■ Instructions for the task ■
Could you output the complete listing given below exactly?
----------------------------------------
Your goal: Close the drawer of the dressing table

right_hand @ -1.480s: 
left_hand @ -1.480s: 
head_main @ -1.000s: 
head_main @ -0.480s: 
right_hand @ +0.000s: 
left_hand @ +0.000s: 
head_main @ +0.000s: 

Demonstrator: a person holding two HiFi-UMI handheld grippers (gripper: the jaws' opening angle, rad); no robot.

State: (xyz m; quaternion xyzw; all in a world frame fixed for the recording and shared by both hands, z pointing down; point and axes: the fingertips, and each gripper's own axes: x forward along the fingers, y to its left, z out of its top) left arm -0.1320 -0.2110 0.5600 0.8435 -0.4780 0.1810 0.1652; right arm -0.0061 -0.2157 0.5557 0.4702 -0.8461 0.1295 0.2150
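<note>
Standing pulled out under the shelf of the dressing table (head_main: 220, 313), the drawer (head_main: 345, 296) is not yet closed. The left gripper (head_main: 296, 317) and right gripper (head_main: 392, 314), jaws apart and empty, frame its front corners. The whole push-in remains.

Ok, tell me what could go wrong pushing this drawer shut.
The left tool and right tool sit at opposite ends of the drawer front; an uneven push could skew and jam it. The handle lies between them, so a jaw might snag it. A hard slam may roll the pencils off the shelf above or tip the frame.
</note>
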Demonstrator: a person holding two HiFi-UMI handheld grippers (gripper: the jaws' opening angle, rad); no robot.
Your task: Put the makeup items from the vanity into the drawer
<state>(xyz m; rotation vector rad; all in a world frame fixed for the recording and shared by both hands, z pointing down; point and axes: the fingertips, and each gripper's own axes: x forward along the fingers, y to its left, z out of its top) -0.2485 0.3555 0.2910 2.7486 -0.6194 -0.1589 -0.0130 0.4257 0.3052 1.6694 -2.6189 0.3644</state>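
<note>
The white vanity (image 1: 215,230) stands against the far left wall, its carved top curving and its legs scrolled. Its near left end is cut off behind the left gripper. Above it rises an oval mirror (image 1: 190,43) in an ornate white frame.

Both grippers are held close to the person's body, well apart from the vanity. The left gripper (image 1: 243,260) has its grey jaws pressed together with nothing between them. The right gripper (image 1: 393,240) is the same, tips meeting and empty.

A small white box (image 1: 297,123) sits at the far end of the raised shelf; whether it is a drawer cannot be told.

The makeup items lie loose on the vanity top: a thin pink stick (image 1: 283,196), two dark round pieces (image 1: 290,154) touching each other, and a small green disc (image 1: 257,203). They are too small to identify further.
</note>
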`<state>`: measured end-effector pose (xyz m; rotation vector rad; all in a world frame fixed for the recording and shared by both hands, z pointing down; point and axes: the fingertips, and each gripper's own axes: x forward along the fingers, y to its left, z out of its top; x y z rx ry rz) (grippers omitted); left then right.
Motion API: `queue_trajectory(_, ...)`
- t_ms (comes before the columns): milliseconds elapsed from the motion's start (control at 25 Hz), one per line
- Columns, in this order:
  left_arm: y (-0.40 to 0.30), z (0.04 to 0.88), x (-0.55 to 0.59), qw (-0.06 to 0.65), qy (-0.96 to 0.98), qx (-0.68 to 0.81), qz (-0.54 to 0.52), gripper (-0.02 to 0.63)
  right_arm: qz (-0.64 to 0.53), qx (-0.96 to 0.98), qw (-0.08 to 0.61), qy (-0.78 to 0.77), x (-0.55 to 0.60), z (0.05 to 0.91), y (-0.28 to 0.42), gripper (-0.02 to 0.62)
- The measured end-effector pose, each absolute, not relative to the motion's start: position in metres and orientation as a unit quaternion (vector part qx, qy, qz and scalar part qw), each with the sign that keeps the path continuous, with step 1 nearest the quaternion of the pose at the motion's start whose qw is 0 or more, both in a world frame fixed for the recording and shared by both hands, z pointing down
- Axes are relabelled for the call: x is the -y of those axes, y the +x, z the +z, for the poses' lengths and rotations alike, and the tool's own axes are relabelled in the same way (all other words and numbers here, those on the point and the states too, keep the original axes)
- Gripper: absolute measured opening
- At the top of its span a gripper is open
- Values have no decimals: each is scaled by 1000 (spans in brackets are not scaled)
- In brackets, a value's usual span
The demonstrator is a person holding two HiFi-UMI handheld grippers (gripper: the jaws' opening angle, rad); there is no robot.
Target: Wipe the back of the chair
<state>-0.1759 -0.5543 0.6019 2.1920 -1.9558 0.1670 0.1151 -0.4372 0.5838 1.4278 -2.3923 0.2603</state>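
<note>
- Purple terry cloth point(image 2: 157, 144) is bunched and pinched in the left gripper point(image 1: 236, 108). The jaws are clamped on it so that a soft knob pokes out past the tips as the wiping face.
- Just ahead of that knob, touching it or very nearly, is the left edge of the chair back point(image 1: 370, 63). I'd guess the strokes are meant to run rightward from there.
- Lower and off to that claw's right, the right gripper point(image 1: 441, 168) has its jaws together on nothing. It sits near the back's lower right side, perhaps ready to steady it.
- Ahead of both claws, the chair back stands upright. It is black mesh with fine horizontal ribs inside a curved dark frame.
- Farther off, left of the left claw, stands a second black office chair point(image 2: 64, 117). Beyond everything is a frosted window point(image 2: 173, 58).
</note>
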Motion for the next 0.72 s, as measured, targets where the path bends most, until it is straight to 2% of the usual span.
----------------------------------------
■ Exercise solution ■
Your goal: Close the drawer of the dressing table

right_hand @ -1.480s: 
left_hand @ -1.480s: 
head_main @ -1.000s: 
head_main @ -0.480s: 
right_hand @ +0.000s: 
left_hand @ +0.000s: 
head_main @ +0.000s: 

Demonstrator: a person holding two HiFi-UMI handheld grippers (gripper: the jaws' opening angle, rad); no robot.

State: (xyz m; quaternion xyzw; all in a world frame fixed for the recording and shared by both hands, z pointing down; point and axes: the fingertips, and each gripper's own axes: x forward along the fingers, y to its left, z out of its top) left arm -0.1320 -0.2110 0.5600 0.8435 -0.4780 0.1810 0.1652; right arm -0.0061 -0.2157 0.5557 0.4702 -0.8461 0.1295 0.2150
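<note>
Standing pulled out under the shelf of the dressing table (head_main: 220, 313), the drawer (head_main: 345, 296) is not yet closed. The left gripper (head_main: 296, 317) and right gripper (head_main: 392, 314), jaws apart and empty, frame its front corners. The whole push-in remains.

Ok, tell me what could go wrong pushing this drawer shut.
The left tool and right tool sit at opposite ends of the drawer front; an uneven push could skew and jam it. The handle lies between them, so a jaw might snag it. A hard slam may roll the pencils off the shelf above or tip the frame.
</note>
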Demonstrator: a person holding two HiFi-UMI handheld grippers (gripper: the jaws' opening angle, rad); no robot.
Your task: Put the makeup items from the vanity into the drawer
<state>(xyz m; rotation vector rad; all in a world frame fixed for the recording and shared by both hands, z pointing down; point and axes: the fingertips, and each gripper's own axes: x forward along the fingers, y to its left, z out of its top) -0.2485 0.3555 0.2910 2.7486 -0.6194 -0.1589 -0.0130 0.4257 0.3052 1.6694 -2.6189 0.3644</state>
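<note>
The white vanity (image 1: 215,230) stands against the far left wall, its carved top curving and its legs scrolled. Its near left end is cut off behind the left gripper. Above it rises an oval mirror (image 1: 190,43) in an ornate white frame.

Both grippers are held close to the person's body, well apart from the vanity. The left gripper (image 1: 243,260) has its grey jaws pressed together with nothing between them. The right gripper (image 1: 393,240) is the same, tips meeting and empty.

A small white box (image 1: 297,123) sits at the far end of the raised shelf; whether it is a drawer cannot be told.

The makeup items lie loose on the vanity top: a thin pink stick (image 1: 283,196), two dark round pieces (image 1: 290,154) touching each other, and a small green disc (image 1: 257,203). They are too small to identify further.
</note>
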`<state>`: measured end-effector pose (xyz m; rotation vector rad; all in a world frame fixed for the recording and shared by both hands, z pointing down; point and axes: the fingertips, and each gripper's own axes: x forward along the fingers, y to its left, z out of its top; x y z rx ry rz) (grippers omitted); left then right.
Motion API: `queue_trajectory(_, ...)`
- t_ms (comes before the columns): milliseconds elapsed from the motion's start (control at 25 Hz), one per line
- Columns, in this order:
  left_arm: y (-0.40 to 0.30), z (0.04 to 0.88), x (-0.55 to 0.59), qw (-0.06 to 0.65), qy (-0.96 to 0.98), qx (-0.68 to 0.81), qz (-0.54 to 0.52), gripper (-0.02 to 0.63)
  right_arm: qz (-0.64 to 0.53), qx (-0.96 to 0.98), qw (-0.08 to 0.61), qy (-0.78 to 0.77), x (-0.55 to 0.60), z (0.05 to 0.91), y (-0.28 to 0.42), gripper (-0.02 to 0.62)
- The measured end-effector pose, each absolute, not relative to the motion's start: position in metres and orientation as a unit quaternion (vector part qx, qy, qz and scalar part qw), each with the sign that keeps the path continuous, with step 1 nearest the quaternion of the pose at the motion's start whose qw is 0 or more, both in a world frame fixed for the recording and shared by both hands, z pointing down
- Axes are relabelled for the call: x is the -y of those axes, y the +x, z the +z, for the poses' lengths and rotations alike, and the tool's own axes are relabelled in the same way (all other words and numbers here, those on the point and the states too, keep the original axes)
- Gripper: absolute measured opening
- At the top of its span a gripper is open
- Values have no decimals: each is scaled by 1000 (spans in brackets are not scaled)
- In brackets, a value's usual span
The demonstrator is a person holding two HiFi-UMI handheld grippers (gripper: the jaws' opening angle, rad); there is no robot.
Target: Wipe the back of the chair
<state>-0.1759 -0.5543 0.6019 2.1920 -1.9558 0.1670 0.1151 -0.4372 0.5838 1.4278 -2.3923 0.2603</state>
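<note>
- Purple terry cloth point(image 2: 157, 144) is bunched and pinched in the left gripper point(image 1: 236, 108). The jaws are clamped on it so that a soft knob pokes out past the tips as the wiping face.
- Just ahead of that knob, touching it or very nearly, is the left edge of the chair back point(image 1: 370, 63). I'd guess the strokes are meant to run rightward from there.
- Lower and off to that claw's right, the right gripper point(image 1: 441, 168) has its jaws together on nothing. It sits near the back's lower right side, perhaps ready to steady it.
- Ahead of both claws, the chair back stands upright. It is black mesh with fine horizontal ribs inside a curved dark frame.
- Farther off, left of the left claw, stands a second black office chair point(image 2: 64, 117). Beyond everything is a frosted window point(image 2: 173, 58).
</note>
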Motion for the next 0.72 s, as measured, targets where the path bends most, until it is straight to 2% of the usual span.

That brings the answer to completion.